▶ EXERCISE OBJECTIVE:
Since the records include pictures, leave those out while you reproduce exactly and only the lines from the one containing "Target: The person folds" through the one containing "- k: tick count", inclusive.

▶ RECORDS PROVIDED:
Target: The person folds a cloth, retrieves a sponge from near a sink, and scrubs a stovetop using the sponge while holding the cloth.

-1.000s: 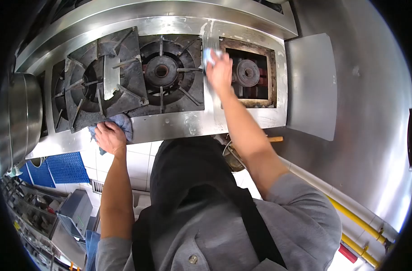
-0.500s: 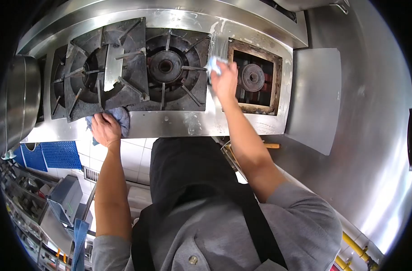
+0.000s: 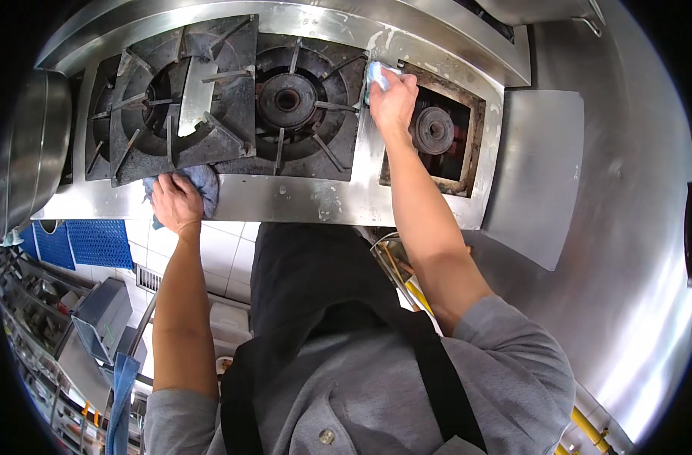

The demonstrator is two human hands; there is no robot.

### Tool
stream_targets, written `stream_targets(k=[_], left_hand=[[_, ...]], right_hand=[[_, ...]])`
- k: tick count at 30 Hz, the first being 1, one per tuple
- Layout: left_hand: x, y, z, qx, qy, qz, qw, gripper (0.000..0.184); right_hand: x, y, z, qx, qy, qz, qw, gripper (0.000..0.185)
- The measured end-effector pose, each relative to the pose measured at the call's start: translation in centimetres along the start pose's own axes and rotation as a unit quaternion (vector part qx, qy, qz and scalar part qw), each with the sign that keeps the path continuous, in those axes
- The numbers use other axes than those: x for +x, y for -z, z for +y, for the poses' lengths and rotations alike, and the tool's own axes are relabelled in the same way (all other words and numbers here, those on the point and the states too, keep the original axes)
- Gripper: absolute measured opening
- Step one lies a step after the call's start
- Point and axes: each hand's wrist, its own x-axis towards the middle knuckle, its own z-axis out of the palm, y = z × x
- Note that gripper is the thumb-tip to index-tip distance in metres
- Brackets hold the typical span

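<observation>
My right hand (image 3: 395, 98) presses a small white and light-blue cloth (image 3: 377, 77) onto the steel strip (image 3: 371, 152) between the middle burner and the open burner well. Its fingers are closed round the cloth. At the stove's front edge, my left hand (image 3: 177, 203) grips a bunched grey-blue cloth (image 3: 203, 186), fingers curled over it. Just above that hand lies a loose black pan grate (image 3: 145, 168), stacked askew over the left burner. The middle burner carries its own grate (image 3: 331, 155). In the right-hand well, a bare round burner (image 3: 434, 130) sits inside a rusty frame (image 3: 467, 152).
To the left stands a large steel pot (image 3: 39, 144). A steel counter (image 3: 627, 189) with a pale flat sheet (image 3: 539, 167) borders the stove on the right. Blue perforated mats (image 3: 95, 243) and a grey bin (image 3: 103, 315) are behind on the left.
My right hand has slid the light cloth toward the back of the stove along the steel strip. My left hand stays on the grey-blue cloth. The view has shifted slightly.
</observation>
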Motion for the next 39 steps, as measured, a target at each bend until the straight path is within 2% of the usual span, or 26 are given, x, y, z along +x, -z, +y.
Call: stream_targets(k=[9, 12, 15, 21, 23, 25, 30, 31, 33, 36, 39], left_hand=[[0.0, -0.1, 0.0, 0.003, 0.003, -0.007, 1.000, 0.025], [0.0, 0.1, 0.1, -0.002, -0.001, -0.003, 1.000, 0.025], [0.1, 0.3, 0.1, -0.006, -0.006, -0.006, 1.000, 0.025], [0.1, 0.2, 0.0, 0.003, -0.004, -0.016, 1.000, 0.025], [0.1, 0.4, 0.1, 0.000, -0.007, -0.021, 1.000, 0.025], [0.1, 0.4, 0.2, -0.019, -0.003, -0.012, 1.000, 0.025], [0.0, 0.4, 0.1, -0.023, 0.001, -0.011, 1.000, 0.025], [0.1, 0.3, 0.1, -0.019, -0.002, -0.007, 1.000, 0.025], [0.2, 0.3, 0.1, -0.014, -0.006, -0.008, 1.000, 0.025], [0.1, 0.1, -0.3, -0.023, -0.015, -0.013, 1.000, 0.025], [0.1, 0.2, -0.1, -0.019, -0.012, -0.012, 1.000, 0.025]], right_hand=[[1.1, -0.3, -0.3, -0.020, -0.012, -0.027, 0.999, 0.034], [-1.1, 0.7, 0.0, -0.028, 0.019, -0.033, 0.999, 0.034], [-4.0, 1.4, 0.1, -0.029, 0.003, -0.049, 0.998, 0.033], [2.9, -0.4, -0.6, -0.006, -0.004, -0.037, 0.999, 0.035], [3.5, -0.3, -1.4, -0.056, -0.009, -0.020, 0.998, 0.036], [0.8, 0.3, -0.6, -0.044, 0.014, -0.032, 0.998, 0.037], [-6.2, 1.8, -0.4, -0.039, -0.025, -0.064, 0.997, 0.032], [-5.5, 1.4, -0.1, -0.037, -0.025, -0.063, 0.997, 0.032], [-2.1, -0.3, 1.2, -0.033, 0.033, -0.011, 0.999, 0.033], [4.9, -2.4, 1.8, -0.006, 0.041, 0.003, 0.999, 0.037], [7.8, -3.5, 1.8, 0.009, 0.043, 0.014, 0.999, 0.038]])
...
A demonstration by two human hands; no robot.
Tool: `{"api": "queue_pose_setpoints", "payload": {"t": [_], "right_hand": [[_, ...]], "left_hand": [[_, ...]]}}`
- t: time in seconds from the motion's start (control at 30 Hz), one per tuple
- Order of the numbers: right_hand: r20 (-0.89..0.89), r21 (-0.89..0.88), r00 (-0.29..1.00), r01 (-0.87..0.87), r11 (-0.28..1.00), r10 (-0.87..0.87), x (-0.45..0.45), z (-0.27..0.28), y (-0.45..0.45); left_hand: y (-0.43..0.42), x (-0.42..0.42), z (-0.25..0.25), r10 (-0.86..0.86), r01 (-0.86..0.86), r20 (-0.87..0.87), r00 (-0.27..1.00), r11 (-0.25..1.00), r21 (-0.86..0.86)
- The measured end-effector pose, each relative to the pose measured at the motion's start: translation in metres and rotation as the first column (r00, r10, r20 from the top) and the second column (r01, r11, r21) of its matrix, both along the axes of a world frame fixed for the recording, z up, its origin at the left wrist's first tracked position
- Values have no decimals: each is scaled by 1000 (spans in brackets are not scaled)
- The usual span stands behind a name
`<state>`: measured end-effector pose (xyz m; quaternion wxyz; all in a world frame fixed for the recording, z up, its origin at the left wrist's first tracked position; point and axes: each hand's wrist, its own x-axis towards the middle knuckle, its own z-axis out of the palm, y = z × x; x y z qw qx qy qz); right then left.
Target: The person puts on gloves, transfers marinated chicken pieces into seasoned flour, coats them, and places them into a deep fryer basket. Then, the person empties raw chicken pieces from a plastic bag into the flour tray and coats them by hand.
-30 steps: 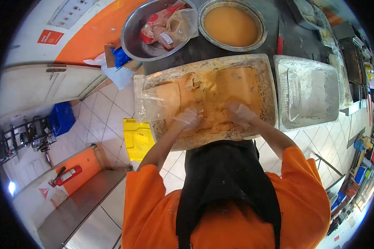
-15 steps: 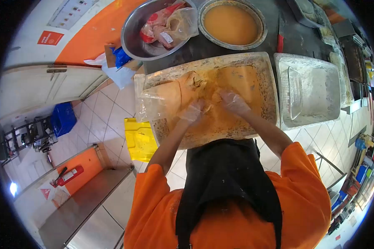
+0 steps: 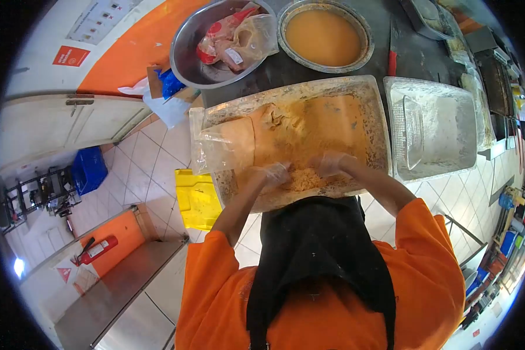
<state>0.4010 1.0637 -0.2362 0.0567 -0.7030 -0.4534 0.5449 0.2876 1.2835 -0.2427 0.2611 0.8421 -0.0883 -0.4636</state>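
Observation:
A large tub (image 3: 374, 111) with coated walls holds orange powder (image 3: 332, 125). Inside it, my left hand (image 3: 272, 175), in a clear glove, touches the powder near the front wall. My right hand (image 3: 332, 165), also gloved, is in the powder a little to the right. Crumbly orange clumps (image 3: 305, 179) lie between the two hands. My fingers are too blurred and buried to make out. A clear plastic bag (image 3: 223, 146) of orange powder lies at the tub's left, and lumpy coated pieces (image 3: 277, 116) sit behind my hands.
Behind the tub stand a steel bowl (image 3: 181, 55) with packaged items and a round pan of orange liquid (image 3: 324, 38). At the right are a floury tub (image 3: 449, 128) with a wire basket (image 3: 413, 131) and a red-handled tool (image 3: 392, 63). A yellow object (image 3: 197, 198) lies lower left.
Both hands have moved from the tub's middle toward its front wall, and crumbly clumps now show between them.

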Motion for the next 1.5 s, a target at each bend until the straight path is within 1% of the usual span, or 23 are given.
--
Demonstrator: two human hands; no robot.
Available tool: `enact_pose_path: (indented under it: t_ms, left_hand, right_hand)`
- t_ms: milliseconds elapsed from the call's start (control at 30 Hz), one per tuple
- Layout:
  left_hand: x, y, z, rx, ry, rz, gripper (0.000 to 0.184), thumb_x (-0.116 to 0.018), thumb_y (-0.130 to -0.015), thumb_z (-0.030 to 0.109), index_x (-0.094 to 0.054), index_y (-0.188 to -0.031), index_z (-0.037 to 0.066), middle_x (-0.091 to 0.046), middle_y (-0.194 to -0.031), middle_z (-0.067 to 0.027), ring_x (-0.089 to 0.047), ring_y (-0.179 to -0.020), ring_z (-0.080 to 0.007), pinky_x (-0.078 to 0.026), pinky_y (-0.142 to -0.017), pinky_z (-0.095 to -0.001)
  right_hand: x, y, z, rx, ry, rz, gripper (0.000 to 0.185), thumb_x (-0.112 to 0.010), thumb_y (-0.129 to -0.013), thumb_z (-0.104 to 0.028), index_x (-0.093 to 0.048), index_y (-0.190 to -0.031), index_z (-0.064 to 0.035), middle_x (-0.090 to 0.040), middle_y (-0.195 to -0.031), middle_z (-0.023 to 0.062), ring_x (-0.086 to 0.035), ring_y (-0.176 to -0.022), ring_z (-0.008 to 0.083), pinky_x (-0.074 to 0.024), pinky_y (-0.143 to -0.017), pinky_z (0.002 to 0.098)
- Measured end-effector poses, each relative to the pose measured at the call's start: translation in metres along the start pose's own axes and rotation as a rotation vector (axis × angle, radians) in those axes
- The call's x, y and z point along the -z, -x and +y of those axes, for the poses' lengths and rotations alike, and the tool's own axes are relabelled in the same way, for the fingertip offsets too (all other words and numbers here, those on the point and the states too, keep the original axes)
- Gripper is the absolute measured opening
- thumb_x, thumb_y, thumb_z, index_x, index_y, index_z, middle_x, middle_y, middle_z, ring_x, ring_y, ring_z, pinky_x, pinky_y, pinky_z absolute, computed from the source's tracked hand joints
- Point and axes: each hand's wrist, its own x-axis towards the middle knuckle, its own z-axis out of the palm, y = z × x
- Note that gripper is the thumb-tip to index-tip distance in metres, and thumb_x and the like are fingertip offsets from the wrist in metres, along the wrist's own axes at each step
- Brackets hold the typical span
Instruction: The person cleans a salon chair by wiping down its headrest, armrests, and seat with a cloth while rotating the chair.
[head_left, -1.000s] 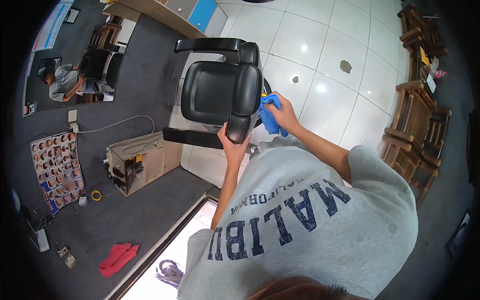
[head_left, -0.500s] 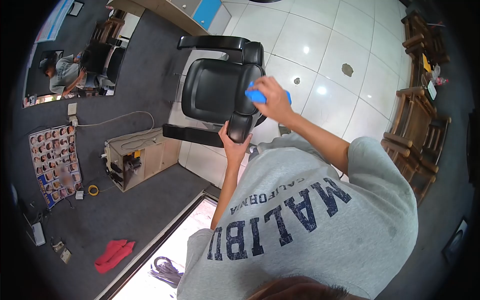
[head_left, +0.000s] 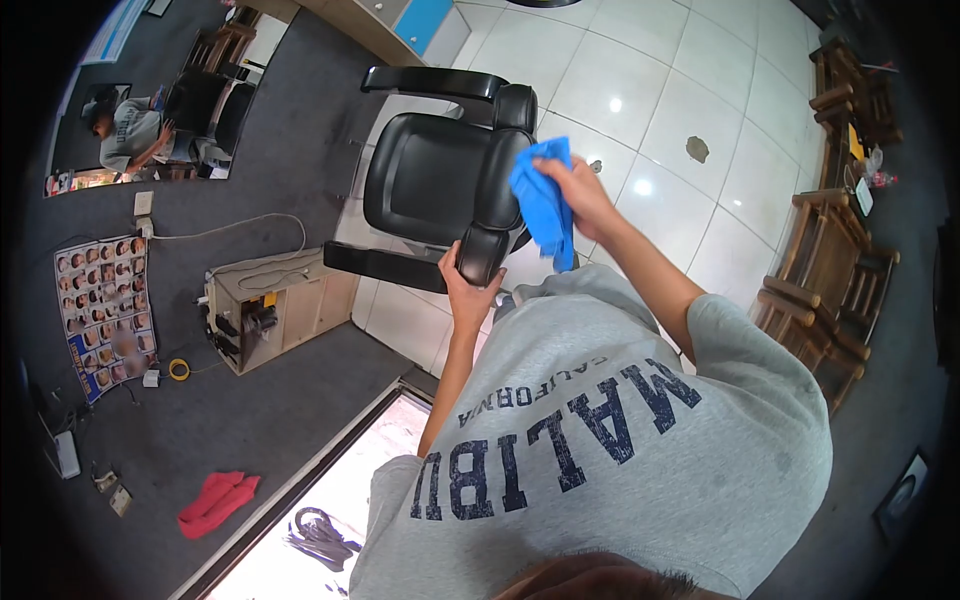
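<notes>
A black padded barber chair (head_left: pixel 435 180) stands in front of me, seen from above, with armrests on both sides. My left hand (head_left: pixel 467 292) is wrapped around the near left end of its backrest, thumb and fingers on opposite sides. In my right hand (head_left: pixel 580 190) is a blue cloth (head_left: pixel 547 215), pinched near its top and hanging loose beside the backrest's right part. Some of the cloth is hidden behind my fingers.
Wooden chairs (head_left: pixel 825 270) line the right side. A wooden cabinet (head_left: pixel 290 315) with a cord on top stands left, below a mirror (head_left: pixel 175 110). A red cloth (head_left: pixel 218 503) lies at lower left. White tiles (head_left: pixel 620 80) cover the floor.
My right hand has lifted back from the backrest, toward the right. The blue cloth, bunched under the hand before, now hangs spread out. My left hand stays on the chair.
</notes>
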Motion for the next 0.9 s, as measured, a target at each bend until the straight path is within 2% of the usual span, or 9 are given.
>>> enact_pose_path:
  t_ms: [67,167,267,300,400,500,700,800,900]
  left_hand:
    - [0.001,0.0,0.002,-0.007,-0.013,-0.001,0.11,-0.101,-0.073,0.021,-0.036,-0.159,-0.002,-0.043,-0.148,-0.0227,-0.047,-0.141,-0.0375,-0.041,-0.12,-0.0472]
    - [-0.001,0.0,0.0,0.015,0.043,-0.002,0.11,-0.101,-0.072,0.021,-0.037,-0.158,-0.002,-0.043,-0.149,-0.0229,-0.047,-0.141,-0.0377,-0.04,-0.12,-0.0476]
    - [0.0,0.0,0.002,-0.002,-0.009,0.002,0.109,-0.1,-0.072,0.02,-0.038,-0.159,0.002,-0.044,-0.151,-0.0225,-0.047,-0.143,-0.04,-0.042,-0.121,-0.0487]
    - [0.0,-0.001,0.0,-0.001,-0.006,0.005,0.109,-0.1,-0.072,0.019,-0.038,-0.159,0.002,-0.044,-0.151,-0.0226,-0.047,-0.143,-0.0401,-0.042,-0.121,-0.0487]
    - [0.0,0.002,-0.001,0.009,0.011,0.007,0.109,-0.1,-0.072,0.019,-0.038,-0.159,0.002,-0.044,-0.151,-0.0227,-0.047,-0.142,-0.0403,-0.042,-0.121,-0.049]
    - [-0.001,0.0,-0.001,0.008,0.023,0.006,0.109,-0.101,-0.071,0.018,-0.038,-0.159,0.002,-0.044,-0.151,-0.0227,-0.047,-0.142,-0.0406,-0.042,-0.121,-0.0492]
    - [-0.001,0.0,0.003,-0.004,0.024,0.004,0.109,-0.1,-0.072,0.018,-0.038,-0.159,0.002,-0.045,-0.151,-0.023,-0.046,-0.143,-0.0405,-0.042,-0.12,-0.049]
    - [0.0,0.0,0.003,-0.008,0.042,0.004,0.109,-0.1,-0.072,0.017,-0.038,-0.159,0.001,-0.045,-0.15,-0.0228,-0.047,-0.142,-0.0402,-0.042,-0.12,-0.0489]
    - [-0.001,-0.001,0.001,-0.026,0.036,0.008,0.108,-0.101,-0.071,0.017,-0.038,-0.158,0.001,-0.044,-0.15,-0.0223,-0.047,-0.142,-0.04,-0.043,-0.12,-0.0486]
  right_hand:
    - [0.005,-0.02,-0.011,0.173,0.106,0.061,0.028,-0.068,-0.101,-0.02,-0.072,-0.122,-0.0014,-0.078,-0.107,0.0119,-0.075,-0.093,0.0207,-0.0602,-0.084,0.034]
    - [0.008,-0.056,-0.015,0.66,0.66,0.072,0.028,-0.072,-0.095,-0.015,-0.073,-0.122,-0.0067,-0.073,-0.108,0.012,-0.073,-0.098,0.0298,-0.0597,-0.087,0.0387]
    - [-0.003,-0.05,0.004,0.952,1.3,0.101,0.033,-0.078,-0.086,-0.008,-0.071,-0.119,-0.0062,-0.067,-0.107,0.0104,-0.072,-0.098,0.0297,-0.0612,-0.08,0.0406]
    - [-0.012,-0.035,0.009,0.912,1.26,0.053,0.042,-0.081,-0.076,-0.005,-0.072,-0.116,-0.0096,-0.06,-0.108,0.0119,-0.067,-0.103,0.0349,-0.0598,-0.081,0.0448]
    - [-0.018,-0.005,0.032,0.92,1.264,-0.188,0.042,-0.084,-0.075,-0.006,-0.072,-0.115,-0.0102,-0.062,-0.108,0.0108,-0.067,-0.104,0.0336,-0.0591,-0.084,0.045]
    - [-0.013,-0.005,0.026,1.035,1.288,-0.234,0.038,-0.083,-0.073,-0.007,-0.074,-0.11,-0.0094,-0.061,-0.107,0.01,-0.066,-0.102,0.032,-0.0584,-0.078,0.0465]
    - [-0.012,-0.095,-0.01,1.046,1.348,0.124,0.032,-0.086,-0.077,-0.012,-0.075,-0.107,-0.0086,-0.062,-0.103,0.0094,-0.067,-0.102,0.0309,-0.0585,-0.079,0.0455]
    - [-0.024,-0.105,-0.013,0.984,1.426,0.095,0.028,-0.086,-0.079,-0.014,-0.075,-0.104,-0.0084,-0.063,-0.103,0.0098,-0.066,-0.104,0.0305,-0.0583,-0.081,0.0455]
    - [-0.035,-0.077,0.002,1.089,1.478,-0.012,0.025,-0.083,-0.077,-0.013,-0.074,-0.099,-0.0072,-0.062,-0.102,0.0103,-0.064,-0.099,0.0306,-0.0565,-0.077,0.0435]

▶ TASK SOLUTION:
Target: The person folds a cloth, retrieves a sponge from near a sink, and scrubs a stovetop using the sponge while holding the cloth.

-1.000s: 
-0.500s: 
+0.000s: 

The demonstrator is two human hands; there is no robot.

### Tool
stream_targets, written `stream_targets(k=[_], left_hand=[[_, ...]], right_hand=[[_, ...]])`
- k: tick count at 30 Hz, the first being 1, one per tuple

Nothing else belongs in the answer.